Work to complete - Please reproduce the listing word for word. Pictures stay out.

Source material -
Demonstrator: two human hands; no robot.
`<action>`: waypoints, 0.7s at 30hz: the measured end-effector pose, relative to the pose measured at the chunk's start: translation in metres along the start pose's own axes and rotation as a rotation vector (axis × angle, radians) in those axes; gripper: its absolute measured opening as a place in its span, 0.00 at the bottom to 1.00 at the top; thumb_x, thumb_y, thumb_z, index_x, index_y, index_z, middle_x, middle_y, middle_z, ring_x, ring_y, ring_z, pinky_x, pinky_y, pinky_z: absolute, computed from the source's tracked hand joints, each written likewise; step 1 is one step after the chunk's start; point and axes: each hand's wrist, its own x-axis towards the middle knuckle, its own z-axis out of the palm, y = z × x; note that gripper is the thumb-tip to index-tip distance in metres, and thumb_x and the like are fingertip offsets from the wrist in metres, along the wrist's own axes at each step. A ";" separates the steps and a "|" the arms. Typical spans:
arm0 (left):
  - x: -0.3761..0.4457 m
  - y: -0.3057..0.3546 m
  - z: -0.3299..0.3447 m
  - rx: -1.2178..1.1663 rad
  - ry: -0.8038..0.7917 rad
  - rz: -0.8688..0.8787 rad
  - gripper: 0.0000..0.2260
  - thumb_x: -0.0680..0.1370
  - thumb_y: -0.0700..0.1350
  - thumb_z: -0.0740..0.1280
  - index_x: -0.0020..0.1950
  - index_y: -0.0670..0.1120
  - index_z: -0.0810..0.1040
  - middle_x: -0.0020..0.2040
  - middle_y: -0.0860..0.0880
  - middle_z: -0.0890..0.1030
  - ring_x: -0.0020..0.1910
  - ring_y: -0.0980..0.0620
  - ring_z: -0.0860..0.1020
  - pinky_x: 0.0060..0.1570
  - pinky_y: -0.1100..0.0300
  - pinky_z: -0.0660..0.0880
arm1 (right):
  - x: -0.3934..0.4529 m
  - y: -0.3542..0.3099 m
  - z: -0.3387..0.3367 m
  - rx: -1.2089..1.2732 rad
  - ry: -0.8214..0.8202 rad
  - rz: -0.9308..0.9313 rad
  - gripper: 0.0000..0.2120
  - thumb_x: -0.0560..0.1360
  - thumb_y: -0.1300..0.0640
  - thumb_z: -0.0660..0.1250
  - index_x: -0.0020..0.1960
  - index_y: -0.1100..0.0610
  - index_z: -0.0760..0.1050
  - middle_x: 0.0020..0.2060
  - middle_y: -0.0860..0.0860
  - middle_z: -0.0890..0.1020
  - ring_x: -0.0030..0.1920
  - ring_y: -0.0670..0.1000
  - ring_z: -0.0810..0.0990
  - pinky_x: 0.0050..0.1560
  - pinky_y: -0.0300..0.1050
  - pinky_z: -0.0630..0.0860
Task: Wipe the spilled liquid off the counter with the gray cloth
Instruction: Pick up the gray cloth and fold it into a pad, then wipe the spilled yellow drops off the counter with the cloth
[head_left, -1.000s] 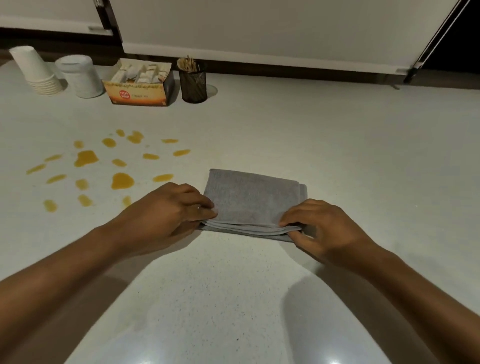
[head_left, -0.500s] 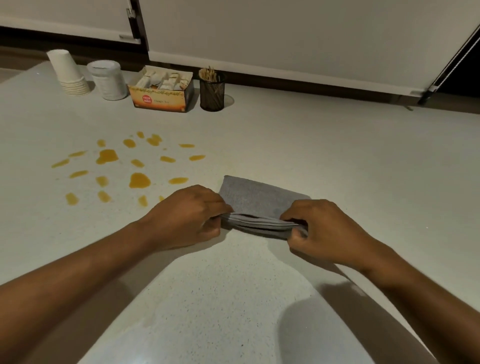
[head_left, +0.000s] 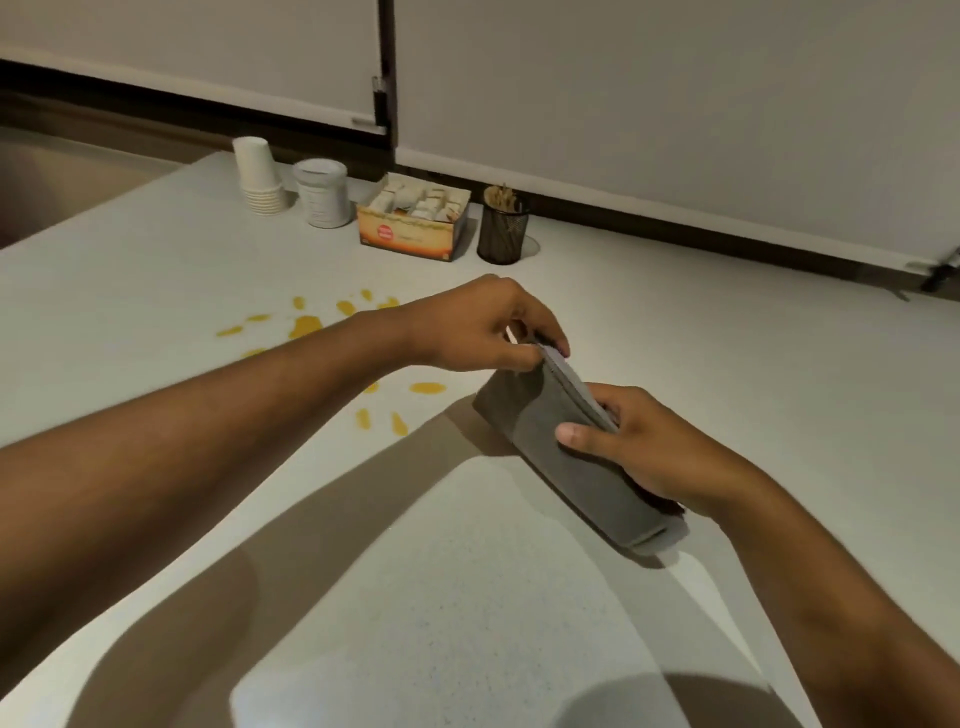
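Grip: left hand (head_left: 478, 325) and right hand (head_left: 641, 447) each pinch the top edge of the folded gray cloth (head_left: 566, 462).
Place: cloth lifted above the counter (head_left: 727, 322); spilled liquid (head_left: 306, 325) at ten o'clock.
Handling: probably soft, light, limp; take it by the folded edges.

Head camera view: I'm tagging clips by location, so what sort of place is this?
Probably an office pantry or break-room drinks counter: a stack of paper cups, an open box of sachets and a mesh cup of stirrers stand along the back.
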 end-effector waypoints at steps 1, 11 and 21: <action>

Output for this task -
Demonstrator: two human hands; no robot.
`<action>`: waypoints, 0.7s at 30hz: the measured end-effector pose, relative to the pose measured at the chunk's start: translation in metres along the start pose's own axes and rotation as a rotation vector (axis × angle, radians) in those axes; gripper: its absolute measured opening as a place in its span, 0.00 at the bottom to 1.00 at the top; thumb_x, thumb_y, thumb_z, index_x, index_y, index_z, middle_x, middle_y, middle_z, ring_x, ring_y, ring_z, pinky_x, pinky_y, pinky_z: absolute, computed from the source's tracked hand joints, each written likewise; step 1 is one step after the chunk's start; point and axes: each hand's wrist, its own x-axis towards the middle knuckle, its own z-axis out of the palm, y = z × x; note that gripper is the thumb-tip to index-tip distance in metres, and thumb_x and the like are fingertip offsets from the wrist in metres, along the wrist's own axes at each step. A ";" separates the steps and a "|" the arms. Typical spans:
arm0 (left):
  - x: -0.3761..0.4457 m
  - y: -0.3057..0.3546 m
  - z: -0.3299..0.3447 m
  - rx: -1.2178..1.1663 rad
  - ry: -0.8038..0.7917 rad
  - rz: -0.8688..0.8787 rad
  - gripper: 0.0000..0.2260
  - thumb_x: -0.0680..0.1370
  - thumb_y: -0.0700..0.1350
  - thumb_z: -0.0740..0.1280
  - index_x: -0.0020..0.1950
  - index_y: -0.0670..0.1120
  - index_z: -0.0810..0.1040
  - middle_x: -0.0020..0.2040
  - middle_y: -0.0860..0.0880
  - middle_z: -0.0890..0.1030
  - ring_x: -0.0020..0.1910
  - ring_y: -0.0980..0.0620
  - ring_z: -0.0860..0.1020
  - pinky_x: 0.0060..0.1570
  - pinky_y: -0.1100..0.0300
  - pinky_z: -0.0660..0.0880
arm1 (right):
  - x: -0.3934..0.4529 m
  - y: -0.3542..0.3099 m
  - z: -0.3387..0.3367 m
  - rx: -1.2089..1.2732 rad
  - ry: -0.8214..0.8202 rad
  - rz: -0.9308..0.9313 rad
  - gripper: 0.0000..0.2120
  - thumb_x: -0.0560..0.1360
  - thumb_y: -0.1300..0.0640
  - thumb_z: -0.0660..0.1250
  - index_x: -0.0020..0.1960
  - index_y: -0.1100..0.0610
  - index_z: -0.0760..0.1050
  - middle_x: 0.0020..0.2060
  - middle_y: -0.0860..0.0860
  - middle_z: -0.0890..0.1020
  - ring_x: -0.0030..0.1920
  - ring_y: -0.0670..0.1000
  - ring_z: -0.0810..0.0990
  - pinky_x: 0.0050..0.1560
  - pinky_y: -0.0300..0.1050
  - pinky_z: -0.0630..0.0860
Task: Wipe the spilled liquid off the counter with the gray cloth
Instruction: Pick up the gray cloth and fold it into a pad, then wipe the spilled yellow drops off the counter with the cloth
[head_left, -1.000s] 
[head_left, -0.500s] 
[head_left, +0.000s] 
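Grip: left hand (head_left: 478, 325) and right hand (head_left: 641, 447) each pinch the top edge of the folded gray cloth (head_left: 566, 462).
Place: cloth lifted above the counter (head_left: 727, 322); spilled liquid (head_left: 306, 325) at ten o'clock.
Handling: probably soft, light, limp; take it by the folded edges.

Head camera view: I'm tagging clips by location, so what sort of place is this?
Probably an office pantry or break-room drinks counter: a stack of paper cups, an open box of sachets and a mesh cup of stirrers stand along the back.
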 end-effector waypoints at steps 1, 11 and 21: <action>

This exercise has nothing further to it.